Allerdings streuen die Schätzungen weit und reichen von einigen Extremwerten (10 Prozent – vermutlich hätten einige gerne auch noch weniger als 10 angegeben – bis 35 Prozent) bis zu einem relativ häufig genannten Block zwischen – grob gesagt – 18 und 28 Prozent, mit einer Tendenz Richtung 28 Prozent.

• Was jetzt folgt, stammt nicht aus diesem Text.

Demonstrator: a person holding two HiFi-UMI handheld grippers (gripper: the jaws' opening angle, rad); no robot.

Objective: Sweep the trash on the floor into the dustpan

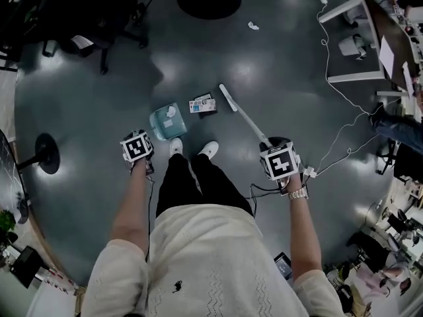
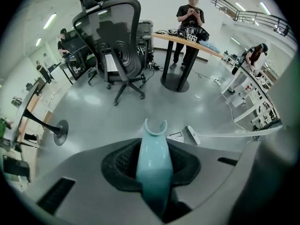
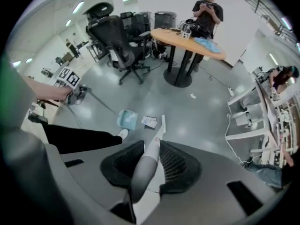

Was sagt uns das jetzt? Kommt drauf an – entweder lässt sich das so interpretieren, dass die aktuellen Umfragewerte durchaus von vielen als realistisch angesehen werden, oder dass sie – im Mittel – als etwas zu hoch geschätzt betrachtet werden. Oder: es gibt PessimistInnen und OptimistInnen, die zu jeweils unterschiedlichen Schätzungen kommen.

Falls das ganze in etwas sinnvollerer Form als als unrepräsentative Befragung meiner Timeline wiederholt werden sollte, dann wäre es übrigens nicht schlecht, einen Filter nach der Wahlabsicht einzubauen. Mich würde jedenfalls interessieren, ob potenzielle Grün-WählerInnen das vermutete Wahlergebnis anders einschätzen als andere.

Warum blogge ich das? Um andere an dem kleinen Experiment teilhaben zu lassen. Und weil ich glaube, dass es gar nicht so einfach ist, sinnvoll abzuschätzen, ob die aktuellen grünen Umfragewerte eine »Blase« sind oder eine realistische Basis haben.